→ **Directions for this task**:
Transcribe exactly, and only, the lines from the one containing "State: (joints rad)" through the last line of the data.

→ **Collected data**:
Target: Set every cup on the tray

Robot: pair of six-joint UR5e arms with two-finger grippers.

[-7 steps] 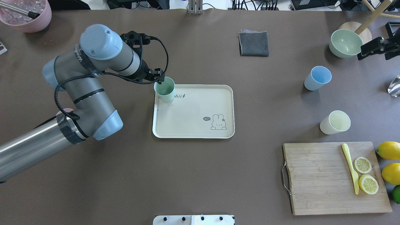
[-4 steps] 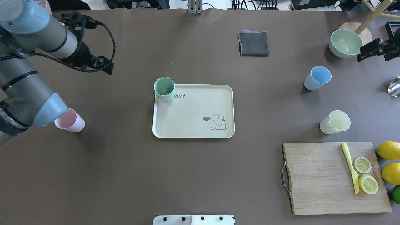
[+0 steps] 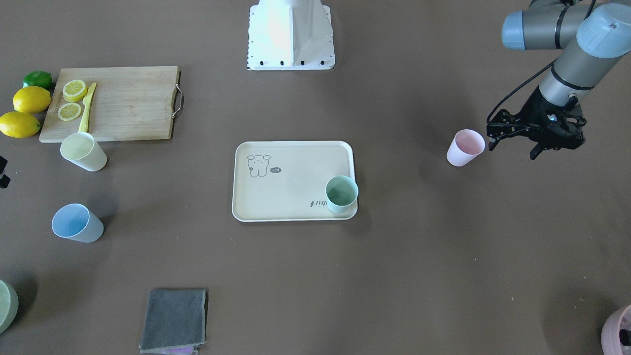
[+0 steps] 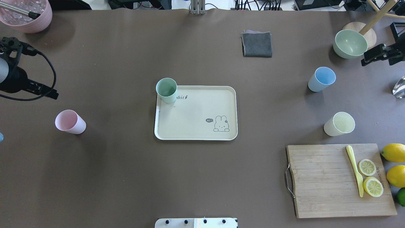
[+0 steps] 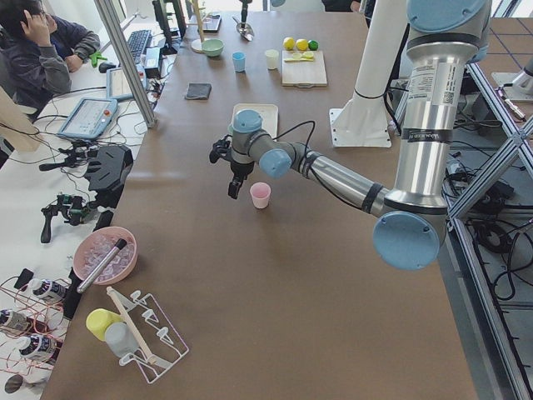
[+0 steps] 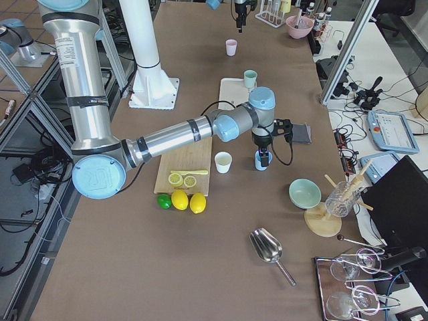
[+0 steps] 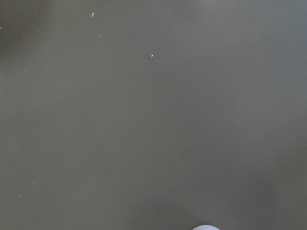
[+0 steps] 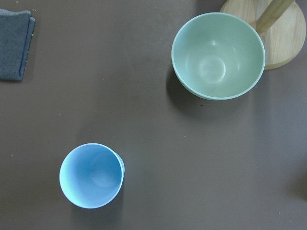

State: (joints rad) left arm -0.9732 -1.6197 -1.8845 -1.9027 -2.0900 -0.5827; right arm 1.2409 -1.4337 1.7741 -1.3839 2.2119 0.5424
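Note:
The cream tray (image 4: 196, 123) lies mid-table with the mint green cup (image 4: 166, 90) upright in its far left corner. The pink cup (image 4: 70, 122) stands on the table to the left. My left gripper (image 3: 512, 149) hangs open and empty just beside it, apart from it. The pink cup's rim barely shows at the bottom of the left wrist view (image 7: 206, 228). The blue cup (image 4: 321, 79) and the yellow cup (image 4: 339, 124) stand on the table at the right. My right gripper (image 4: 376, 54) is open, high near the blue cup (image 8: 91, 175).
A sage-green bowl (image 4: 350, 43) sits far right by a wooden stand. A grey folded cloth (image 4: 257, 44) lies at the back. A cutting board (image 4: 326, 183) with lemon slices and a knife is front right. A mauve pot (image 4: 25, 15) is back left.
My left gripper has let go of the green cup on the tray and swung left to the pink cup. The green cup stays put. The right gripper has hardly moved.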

→ **Output for this task**:
State: (joints rad) left arm -0.9732 -1.6197 -1.8845 -1.9027 -2.0900 -0.5827; right arm 1.2409 -1.4337 1.7741 -1.3839 2.2119 0.5424
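Note:
The cream tray (image 4: 196, 123) lies mid-table with the mint green cup (image 4: 166, 90) upright in its far left corner. The pink cup (image 4: 70, 122) stands on the table to the left. My left gripper (image 3: 512, 149) hangs open and empty just beside it, apart from it. The pink cup's rim barely shows at the bottom of the left wrist view (image 7: 206, 228). The blue cup (image 4: 321, 79) and the yellow cup (image 4: 339, 124) stand on the table at the right. My right gripper (image 4: 376, 54) is open, high near the blue cup (image 8: 91, 175).
A sage-green bowl (image 4: 350, 43) sits far right by a wooden stand. A grey folded cloth (image 4: 257, 44) lies at the back. A cutting board (image 4: 326, 183) with lemon slices and a knife is front right. A mauve pot (image 4: 25, 15) is back left.
My left gripper has let go of the green cup on the tray and swung left to the pink cup. The green cup stays put. The right gripper has hardly moved.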

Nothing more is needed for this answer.